# A quoi ce la peut-il bien servir?



## netgui (9 Septembre 2005)

La question peut paraitre candide mais qqn pourrait-il m'expliquer à quoi sert ce petit bitonio que l'on trouve parfois sur les cables USB...







Il y a parfois de cables USB qui n'en ont pas et d'autres oui... pourquoi?

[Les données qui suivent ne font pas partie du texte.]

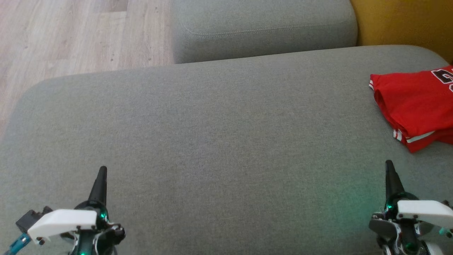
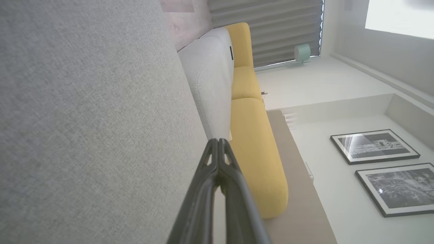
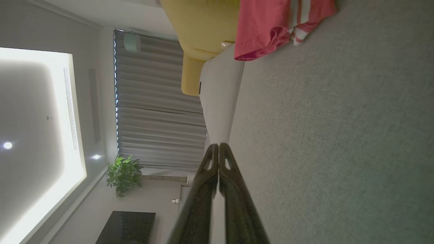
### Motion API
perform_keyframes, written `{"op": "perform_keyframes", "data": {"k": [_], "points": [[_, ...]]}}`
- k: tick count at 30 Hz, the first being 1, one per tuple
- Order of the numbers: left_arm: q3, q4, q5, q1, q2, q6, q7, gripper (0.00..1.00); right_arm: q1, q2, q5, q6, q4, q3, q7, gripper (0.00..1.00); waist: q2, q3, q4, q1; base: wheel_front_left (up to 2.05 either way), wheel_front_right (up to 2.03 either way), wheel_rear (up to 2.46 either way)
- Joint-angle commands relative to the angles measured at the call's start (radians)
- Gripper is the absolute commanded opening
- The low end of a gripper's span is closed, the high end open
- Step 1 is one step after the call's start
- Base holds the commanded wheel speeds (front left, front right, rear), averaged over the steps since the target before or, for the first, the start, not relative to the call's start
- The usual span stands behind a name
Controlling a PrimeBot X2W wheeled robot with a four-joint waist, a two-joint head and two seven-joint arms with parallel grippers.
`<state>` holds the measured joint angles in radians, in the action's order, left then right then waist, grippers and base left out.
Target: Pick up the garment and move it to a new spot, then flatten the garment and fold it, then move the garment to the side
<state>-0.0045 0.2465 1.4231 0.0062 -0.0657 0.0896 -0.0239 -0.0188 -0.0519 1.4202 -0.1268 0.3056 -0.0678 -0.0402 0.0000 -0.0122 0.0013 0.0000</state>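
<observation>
- Grey fabric cushion (image 1: 212,134), big and flat, is the whole work surface, with the head camera looking down on it.
- Garment (image 1: 414,102): a red jersey with white-striped trim and part of a dark number. It's lying on the cushion at about 3 o'clock in the head view and runs off the right edge of the picture.
- It looks doubled over into a compact stack with the edges roughly lined up. My guess is the folding is done and this is the "to the side" spot. I can't see the far half, so no promises on how neat it is.
- Right pincer (image 1: 390,173) is at 5 o'clock. It's the closest thing to the jersey but well apart from it, roughly 6 o'clock from the hem. The right wrist view shows its two dark fingers pressed together tip to tip with nothing between them.
- Left pincer (image 1: 101,180) is at 7 o'clock, far from the cloth. Same deal in the left wrist view: fingers closed on nothing.
- Both are over bare cushion and point toward 12. To me that reads like a parked pose, kept clear so nothing snags or drags the fold.
- Further out there's a second grey cushion (image 1: 262,28) at 12 o'clock, wood floor (image 1: 70,35) around 10 to 11, and a yellow sofa (image 1: 400,21) at 1.
</observation>
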Motion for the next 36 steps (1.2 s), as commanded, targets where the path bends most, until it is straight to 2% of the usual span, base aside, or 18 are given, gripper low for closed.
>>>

Quell est la fonction de ce truc? 

Merci à vous Ô macusers technophiles


----------



## chandler_jf (9 Septembre 2005)

netgui a dit:
			
		

> La question peut paraitre candide mais qqn pourrait-il m'expliquer à quoi sert ce petit bitonio que l'on trouve parfois sur les cables USB...
> 
> 
> 
> ...



je vais me ridiculiser mais pas grave : 

ça doit servir a éviter les champs magnétiques ou un truc comme ça ...

 :mouais:


----------



## supermoquette (9 Septembre 2005)

exactement, les cables USB ne sont sensibles aux champs magnétiques qu'entre le 9ème et 10ème cm


----------



## chandler_jf (9 Septembre 2005)

supermoquette a dit:
			
		

> exactement, les cables USB ne sont sensibles aux champs magnétiques qu'entre le 9ème et 10ème cm



bon je me suis ridiculisé c'est ça ???? 
Je croyais que ça permettais justement de stabiliser le bordel dans la dernière partie  ce qui peut paraître logique puisque c'est mis en principe proche de la prise ....


----------



## Dos Jones (9 Septembre 2005)

netgui a dit:
			
		

> La question peut paraitre candide mais qqn pourrait-il m'expliquer à quoi sert ce petit bitonio que l'on trouve parfois sur les cables USB...Il y a parfois de cables USB qui n'en ont pas et d'autres oui... pourquoi? Quell est la fonction de ce truc?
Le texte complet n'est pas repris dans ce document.